What the task requires:
An exact copy of each line below is needed, with no images in it.

Data shown:
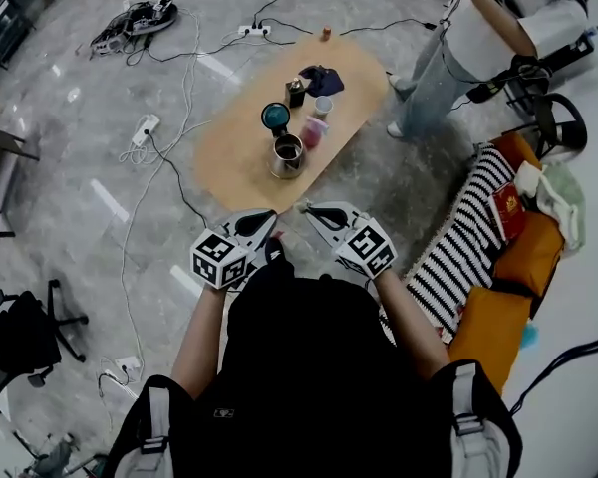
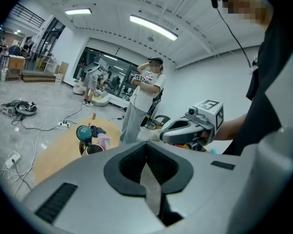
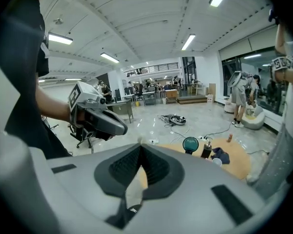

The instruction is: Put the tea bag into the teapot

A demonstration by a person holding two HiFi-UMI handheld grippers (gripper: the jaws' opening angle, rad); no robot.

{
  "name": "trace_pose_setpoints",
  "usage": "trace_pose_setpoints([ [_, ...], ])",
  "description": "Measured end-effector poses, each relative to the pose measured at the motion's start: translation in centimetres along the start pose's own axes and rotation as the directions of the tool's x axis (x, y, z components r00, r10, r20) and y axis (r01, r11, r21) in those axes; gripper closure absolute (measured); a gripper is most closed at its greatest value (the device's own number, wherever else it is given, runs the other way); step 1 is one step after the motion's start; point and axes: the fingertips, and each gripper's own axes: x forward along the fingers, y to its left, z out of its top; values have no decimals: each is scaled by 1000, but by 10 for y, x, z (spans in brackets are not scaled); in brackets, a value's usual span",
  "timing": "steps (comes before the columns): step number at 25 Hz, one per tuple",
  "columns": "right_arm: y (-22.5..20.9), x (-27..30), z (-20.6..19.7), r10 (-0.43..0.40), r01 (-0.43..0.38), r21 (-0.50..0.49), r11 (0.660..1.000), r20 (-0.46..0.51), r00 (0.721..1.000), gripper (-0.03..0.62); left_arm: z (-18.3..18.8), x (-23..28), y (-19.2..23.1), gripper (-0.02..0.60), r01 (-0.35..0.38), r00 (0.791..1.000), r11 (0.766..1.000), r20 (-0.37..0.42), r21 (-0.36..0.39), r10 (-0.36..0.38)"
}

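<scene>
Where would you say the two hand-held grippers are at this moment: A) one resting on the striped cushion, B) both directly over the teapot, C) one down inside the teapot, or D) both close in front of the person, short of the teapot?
D: the head view shows the left hand-held gripper and right hand-held gripper side by side near the person's chest, with the teapot farther off on the wooden table.
</scene>
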Motion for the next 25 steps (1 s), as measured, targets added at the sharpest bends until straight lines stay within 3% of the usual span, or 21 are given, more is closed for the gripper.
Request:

Exercise result:
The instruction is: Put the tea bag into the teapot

A demonstration by a person holding two HiFi-UMI handheld grippers (gripper: the jaws' opening angle, rad); no robot.

{
  "name": "trace_pose_setpoints",
  "usage": "trace_pose_setpoints([ [_, ...], ])",
  "description": "Measured end-effector poses, each relative to the pose measured at the motion's start: translation in centimetres along the start pose's own axes and rotation as the directions of the tool's x axis (x, y, z components r00, r10, r20) and y axis (r01, r11, r21) in those axes; gripper closure absolute (measured); a gripper is most closed at its greatest value (the device's own number, wherever else it is given, runs the other way); step 1 is one step after the motion's start; point and axes: the fingertips, and each gripper's own axes: x forward along the fingers, y to its left, z out of its top; values have no decimals: each is scaled by 1000, but by 10 for y, x, z (spans in brackets are not scaled); in brackets, a value's usual span",
  "timing": "steps (comes before the columns): step number at 25 Hz, one per tuple",
  "columns": "right_arm: y (-22.5..20.9), x (-27..30), z (-20.6..19.7), r10 (-0.43..0.40), r01 (-0.43..0.38), r21 (-0.50..0.49), r11 (0.660..1.000), r20 (-0.46..0.51), r00 (0.721..1.000), gripper (-0.03..0.62); left_arm: z (-18.3..18.8), x (-23..28), y (-19.2..23.1), gripper (-0.02..0.60), r01 (-0.35..0.38), r00 (0.791..1.000), r11 (0.766..1.000), r20 (-0.37..0.42), r21 (-0.36..0.39), r10 (-0.36..0.38)"
}

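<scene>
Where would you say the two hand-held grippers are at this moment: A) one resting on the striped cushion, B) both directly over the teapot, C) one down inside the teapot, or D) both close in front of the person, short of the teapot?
D: the head view shows the left hand-held gripper and right hand-held gripper side by side near the person's chest, with the teapot farther off on the wooden table.
</scene>
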Motion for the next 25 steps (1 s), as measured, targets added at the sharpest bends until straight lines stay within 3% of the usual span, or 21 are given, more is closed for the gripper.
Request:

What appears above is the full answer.